Appellant called her stepfather, Michael Price, as her sole witness at the hearing. Price testified that he raised appellant like his own daughter since she was an infant. Appellant has been living with Price and her mother on and off since she was released from federal prison-for the last seven or eight years. Appellant has two children, one ten-year-old son and an infant daughter who was born while appellant was incarcerated for the underlying charges. Price and his wife have been caring for the children while appellant is in jail. Price explained that he posted bond on four of appellant's previous charges so that appellant could be at home with her son. Price, however, eventually surrendered the bonds because of conflict between appellant and the rest of the family. An email written by Price to the bonding company was entered into evidence. In the email, Price writes he wanted to surrender bond for the following reasons, "[m]e and her mother have been threatened with bodily harm, if not by her, by her friends. She is very destructive to our home and disrespectful to everyone. We also believe she is on some type of drug by the way she acts. The police have been called on multiple occasions." He went on to explain that he believes appellant is a "flight risk." The bonds were surrendered, and appellant was taken into custody. According to Price, appellant was released the following day on a personal recognizance bond.

Price stated that he and his wife cannot afford to post bond at the current amounts. However, Price has negotiated with a bonding company to put his new home up for collateral on a $100,000 bond. Price assured the court that appellant would live with the family upon release and that they would "definitely make sure" she attended all required hearings.
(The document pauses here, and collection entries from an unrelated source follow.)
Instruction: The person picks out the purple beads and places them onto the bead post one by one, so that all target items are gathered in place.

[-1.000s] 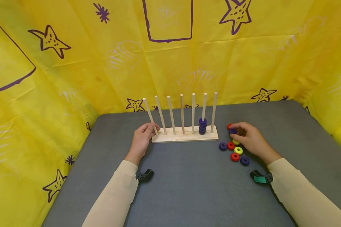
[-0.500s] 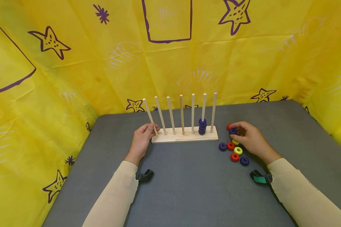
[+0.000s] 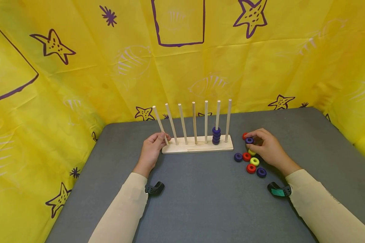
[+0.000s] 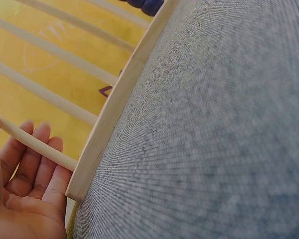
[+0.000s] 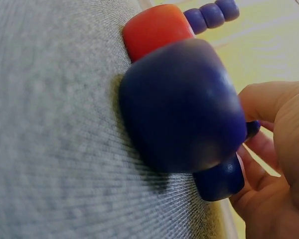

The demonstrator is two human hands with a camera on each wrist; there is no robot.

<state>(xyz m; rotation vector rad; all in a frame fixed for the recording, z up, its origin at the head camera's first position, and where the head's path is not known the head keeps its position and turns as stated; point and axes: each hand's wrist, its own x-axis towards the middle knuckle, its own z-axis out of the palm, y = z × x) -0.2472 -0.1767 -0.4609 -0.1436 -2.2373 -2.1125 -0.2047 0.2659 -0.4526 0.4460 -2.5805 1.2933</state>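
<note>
My left hand (image 3: 152,148) grips the leftmost peg (image 4: 37,144) near its foot; in the left wrist view the fingers lie behind it. That peg belongs to a wooden peg rack (image 3: 197,147) with several upright pegs. Several stacked blue rings (image 3: 216,136) sit on the second peg from the right. Right of the rack, my right hand (image 3: 269,148) pinches a blue ring (image 3: 249,140) between thumb and fingertips, its hole showing. Beneath that hand a yellow ring (image 3: 251,152) is partly hidden, and a red ring (image 3: 244,136) shows just beyond the fingertips.
Nearer me on the grey table (image 3: 200,202) lie loose rings: a blue one (image 3: 238,157), a red one (image 3: 246,156), a yellow one (image 3: 254,162), another red one (image 3: 251,168) and another blue one (image 3: 261,172). Yellow patterned cloth (image 3: 182,74) hangs behind the table.
The blue ring in my right fingers has tipped slightly, so its hole shows more clearly. My left hand keeps its place on the peg, and the loose rings lie as before.
</note>
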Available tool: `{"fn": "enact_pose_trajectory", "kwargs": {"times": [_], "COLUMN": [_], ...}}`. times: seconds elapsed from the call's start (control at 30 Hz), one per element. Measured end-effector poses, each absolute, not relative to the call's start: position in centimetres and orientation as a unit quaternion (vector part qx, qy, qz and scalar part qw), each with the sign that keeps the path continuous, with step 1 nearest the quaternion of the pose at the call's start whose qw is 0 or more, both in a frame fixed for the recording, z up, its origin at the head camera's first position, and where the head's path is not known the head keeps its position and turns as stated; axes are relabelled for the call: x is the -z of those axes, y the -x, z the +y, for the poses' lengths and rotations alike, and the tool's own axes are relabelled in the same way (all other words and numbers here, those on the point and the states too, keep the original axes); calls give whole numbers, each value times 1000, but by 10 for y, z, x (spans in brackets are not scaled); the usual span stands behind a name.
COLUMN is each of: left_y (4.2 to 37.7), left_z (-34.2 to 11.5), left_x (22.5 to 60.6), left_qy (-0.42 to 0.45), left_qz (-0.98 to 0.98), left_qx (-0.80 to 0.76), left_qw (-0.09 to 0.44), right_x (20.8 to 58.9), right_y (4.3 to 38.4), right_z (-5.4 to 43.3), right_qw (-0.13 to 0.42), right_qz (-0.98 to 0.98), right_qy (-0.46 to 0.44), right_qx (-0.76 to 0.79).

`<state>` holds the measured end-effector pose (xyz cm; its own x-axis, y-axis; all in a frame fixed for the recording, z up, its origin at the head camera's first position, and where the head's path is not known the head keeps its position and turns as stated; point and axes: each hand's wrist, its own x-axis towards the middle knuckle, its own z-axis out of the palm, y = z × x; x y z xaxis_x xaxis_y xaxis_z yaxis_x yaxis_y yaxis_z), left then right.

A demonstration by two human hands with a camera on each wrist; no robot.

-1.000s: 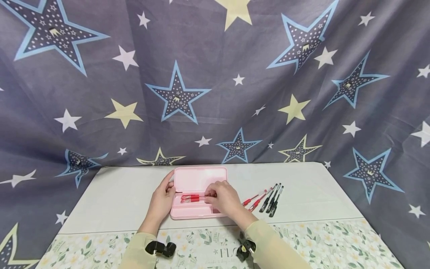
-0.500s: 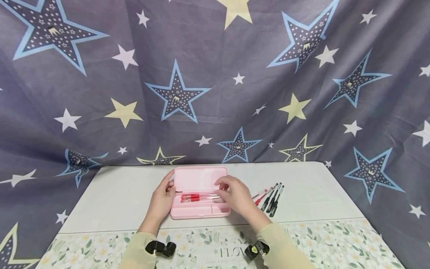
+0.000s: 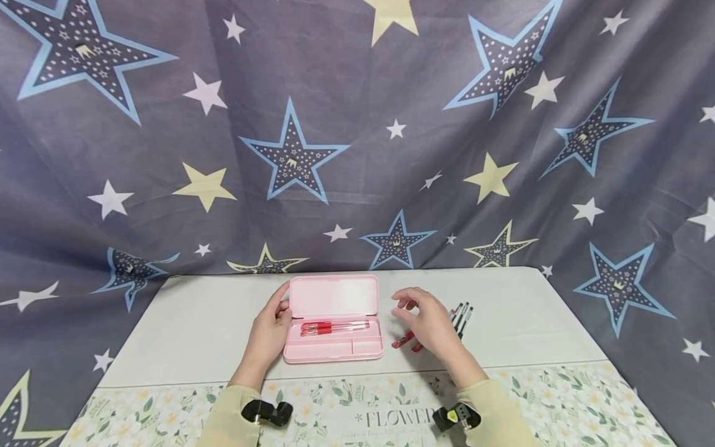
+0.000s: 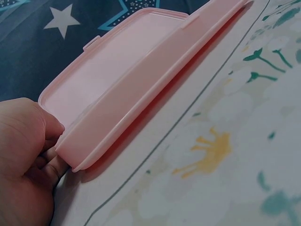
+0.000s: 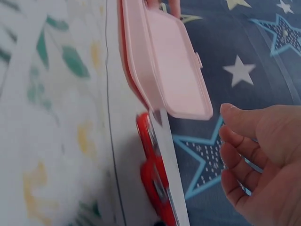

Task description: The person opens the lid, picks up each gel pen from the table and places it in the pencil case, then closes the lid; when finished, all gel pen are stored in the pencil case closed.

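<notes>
A pink pencil case (image 3: 334, 296) lies with its lid raised in the head view. Red pens (image 3: 318, 328) lie side by side in its rear compartment, while the front compartments hold nothing visible. My left hand (image 3: 270, 332) holds the case's left end, thumb at the corner in the left wrist view (image 4: 26, 150). To the right of the case, my right hand (image 3: 429, 323) hovers with loosely bent fingers and nothing between them. Below and beside it lie more red pens (image 3: 403, 339), partly covered in the head view; the right wrist view shows red pens (image 5: 153, 155) close up.
Several black pens (image 3: 466, 318) lie right of the red ones, partly behind my right hand. The white table (image 3: 519, 323) has a flower-printed mat (image 3: 536, 397) along its front. A dark star-patterned cloth (image 3: 357, 124) hangs behind the table.
My right hand has let go of the red pens inside the case and moved right, out over the loose pens. My left hand stays on the case.
</notes>
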<state>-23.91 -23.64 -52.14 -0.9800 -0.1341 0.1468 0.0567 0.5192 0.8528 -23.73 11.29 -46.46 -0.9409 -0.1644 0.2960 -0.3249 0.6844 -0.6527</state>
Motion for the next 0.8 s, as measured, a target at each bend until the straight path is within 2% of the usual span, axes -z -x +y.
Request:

Price testified he believes it is important for appellant to be at home to spend time with her children-especially her infant daughter who she hasn't seen since the infant was three days old.

When asked about appellant's work history, Price was aware of appellant having only one job for a few months before she was arrested on the current offenses. According to Price, appellant worked full-time at a Holiday Inn shortly before police arrested her.

After both sides presented closing arguments, the court declined to reduce appellant's bond amounts. The trial court commented on appellant's continued pattern of committing crimes while on bond. Additionally, the trial court noted Price's hesitation when he testified he thought it was important for appellant to be home with her children.

Analysis

The right to be free from excessive bail is protected by the United States and Texas Constitutions. See U.S. Const. amend. VIII; Tex. Const. art. I, § 11. We review a challenge to the excessiveness of bail for an abuse of discretion. See Ex parte Rubac, 611 S.W.2d 848, 850 (Tex. Crim. App. [Panel Op.] 1981). Under this standard, we may not disturb the trial court's decision if it falls within the zone of reasonable disagreement. See Ex parte Castillo-Lorente, 420 S.W.3d 884, 887 (Tex. App.-Houston [14th Dist.] 2014, no pet.).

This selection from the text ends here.